Juga tak ada hiruk pikuk gemerincing roda yang memilin rel ketika kereta lansir dengan suara klakson angin bersuara tuuuutttt…..tuuuuut… yang memekakkan telinga..
Tak tak ada lagi percikan api yang disapu angin dan hinggap di kemeja penumpang hingga bolong dari uap kayu bakar penggerak mesin.
Semuanya memang telah raib.
Raib bersama timbunan ingatan Harun Ali, sebagai anak generasi sebelum perang yang menjalani ritual bersama “Acheh Spoor,” ketika moda angkutan itu berada di puncak kejayaannya, di pertengahan tigapuluhan.
Anak Montasik, mantan pejabat di Pemda Aceh itu, menjadi komunitas “geuritan apui” sejak ia masih murid di MULO (Meer Uitgebreid Lager Onderwijs), setingkat SMP dan hanya ada di Koetaradja.
“Sebelum subuh saya sudah berangkat dari rumah. Kadang shalat subuh di Sibreh,” ujarnya mengenang masa itu.
Di dalam gerbong Harun remaja berpilin dengan penumpang lain dan selalu merapat ke jendela untuk menebarkan pandangannya ke persawahan dengan kebun sayur di sepanjang pinggiran rel.
“Saya masih merindukan dentuman dan gesekan rel yang suaranya berciut-ciut. Indahnya. Nikmat,” ujar Harun dengan mata berkaca dan kata-kata tersekat dikerongkongan menahan haru.
Tidak hanya Harun. Razali Tjoet Lani, anak Lubuk yang lebih muda, bisa mengelupaskan kenangan berlapis-lapisnya untuk menyibak utang budinya kepada “spoor” yang telah mengantarkannya menjadi “orang.”
Secara emosional bekas guru yang kemudian sukses sebagai kepala SMS 2 dan pejabat di Kanwil Pendidikan dan Kebudayaan Aceh itu, bisa mengembalikan ingatannya dengan sempurna bagaimana ia selalu duduk di pojok sempit usai “memanjat” gerbong di stasion kecil Lambareih, di tahun limapuluhan.
Razali berkereta api ke Koetaradja ketika ia menjadi murid Sekolah Guru Bawah (SGB) setelah terlebih dahulu berperahu menyeberangi Krueng Aceh dari desanya, di Lubuk.
“Waktu belum ada jembatan. Kalau saya jalan kaki ke stasion Lambaro jaraknya bisa tiga kilometer,” katanya.
Guru sukses yang dikenang banyak muridnya ini sebagai pendidik terbaik, dua kali menyeka lelehan airmatanya, ketika bertabrakan dengan kenangan manisnya selama menjalani masa panjang di atas “spoor.”

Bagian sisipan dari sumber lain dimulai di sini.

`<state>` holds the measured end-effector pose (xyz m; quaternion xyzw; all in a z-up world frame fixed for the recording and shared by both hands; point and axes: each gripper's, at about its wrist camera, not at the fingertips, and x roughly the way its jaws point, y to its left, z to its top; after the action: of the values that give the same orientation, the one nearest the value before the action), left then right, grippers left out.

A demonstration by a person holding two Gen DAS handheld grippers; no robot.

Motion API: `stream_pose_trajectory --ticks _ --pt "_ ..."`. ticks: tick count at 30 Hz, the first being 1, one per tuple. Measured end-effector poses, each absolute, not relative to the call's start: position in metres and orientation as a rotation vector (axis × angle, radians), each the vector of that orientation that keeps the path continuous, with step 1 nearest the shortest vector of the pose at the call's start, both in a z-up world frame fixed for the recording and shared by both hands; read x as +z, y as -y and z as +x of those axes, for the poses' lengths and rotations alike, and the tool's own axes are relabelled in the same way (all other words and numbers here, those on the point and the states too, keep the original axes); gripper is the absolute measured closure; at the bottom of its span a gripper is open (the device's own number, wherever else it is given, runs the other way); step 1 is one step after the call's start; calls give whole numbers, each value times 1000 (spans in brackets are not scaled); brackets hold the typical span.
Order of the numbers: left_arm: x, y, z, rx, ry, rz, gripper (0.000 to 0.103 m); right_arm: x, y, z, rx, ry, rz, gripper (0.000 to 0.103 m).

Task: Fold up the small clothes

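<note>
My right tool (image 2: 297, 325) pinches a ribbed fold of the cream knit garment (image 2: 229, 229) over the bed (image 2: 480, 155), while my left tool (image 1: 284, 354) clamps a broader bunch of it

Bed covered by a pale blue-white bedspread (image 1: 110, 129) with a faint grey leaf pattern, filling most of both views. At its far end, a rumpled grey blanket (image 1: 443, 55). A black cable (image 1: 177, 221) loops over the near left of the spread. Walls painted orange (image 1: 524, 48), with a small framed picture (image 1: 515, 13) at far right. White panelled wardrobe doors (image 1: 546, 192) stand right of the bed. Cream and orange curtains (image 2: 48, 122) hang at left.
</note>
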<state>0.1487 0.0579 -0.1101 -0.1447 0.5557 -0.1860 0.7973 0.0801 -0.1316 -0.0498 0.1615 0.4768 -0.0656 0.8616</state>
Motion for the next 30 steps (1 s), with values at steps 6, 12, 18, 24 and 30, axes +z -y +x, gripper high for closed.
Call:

“Indah sekali,” katanya dalam bahasa Aceh,”sulit melupakannya dan saya tidak perlu untuk merangkainya untuk diceritakan.”
Tidak hanya anak-anak sebelum merdeka yang ikut mengenang stasion dan kereta api di Koetaradja, anak-anak generasi lima puluhan, juga mewarisi “utang budi” walaupun “spoor” Aceh telah bersalin nama menjadi DKA
Kemudiannya PNKA,. Lanjut untuk episode berikutnta PJKA dan “innalillahi” di awal tujuhpuluhan. Mereka masih bisa berkisah tentang kuda besi itu.
Kamarullah, bekas syahbandar, anak Jalan Diponegoro, menyimpan kisah panjang tentang geuritan apui.
Kenangan di hari Minggu pagi ketika ia memanjat gerbong di kawasan “Spoordex” untuk “muge” ikan ke Ulee Lheue tanpa membayar karcis sering di ceritakannya dengan senyum kegembiraan.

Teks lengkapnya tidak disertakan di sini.